3. COMPENSATION OF THE ADVISER. For the services to be rendered by the
Adviser as provided in Section 1 of this Agreement, the Trust shall pay to the
Adviser in monthly installments, an advisory fee calculated by applying the
following annual percentage rate to the Portfolio's average daily net assets for
the month:
BRAZOS Mid Cap Growth Portfolio 0.90%
In the event of termination of this Agreement, the fee provided in this
Section shall be computed on the basis of the period ending on the last business
day on which this Agreement is in effect subject to a pro rata adjustment based
on the number of days elapsed in the current fiscal month as a percentage of the
total number of days in such month.
4. OTHER SERVICES. At the request of the Trust, the Adviser in its
discretion may make available to the Trust office facilities, equipment,
personnel and other services.

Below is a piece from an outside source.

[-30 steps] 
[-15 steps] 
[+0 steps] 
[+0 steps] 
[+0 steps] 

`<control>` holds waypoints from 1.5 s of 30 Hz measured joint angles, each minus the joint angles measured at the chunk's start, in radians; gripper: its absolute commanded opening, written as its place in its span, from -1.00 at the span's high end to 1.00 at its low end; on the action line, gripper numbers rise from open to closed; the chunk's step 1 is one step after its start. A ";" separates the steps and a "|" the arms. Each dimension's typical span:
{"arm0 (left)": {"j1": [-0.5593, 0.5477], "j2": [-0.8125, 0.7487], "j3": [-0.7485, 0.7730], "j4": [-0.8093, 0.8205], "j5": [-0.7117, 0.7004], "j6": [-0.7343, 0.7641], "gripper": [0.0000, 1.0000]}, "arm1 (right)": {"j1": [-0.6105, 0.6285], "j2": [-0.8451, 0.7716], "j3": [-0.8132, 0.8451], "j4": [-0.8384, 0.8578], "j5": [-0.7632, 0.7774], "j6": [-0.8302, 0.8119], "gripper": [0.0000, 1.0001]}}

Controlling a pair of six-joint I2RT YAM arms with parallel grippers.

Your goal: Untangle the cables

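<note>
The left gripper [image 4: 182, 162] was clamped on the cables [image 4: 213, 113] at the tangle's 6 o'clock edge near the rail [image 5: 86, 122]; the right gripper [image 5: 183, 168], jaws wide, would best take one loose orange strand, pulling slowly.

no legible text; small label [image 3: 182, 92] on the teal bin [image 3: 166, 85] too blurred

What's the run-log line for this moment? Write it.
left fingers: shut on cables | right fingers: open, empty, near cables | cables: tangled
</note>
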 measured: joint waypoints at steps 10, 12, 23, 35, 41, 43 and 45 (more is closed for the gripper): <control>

Such office facilities, equipment, personnel and
services shall be provided for or rendered by the Adviser and billed to the
Trust at the Adviser's cost.
5. REPORTS. The Trust and the Adviser agree to furnish to each other
current prospectuses, proxy statements, reports to shareholders, certified
copies of their financial statements, and such other information with regard to
their affairs as each may reasonably request.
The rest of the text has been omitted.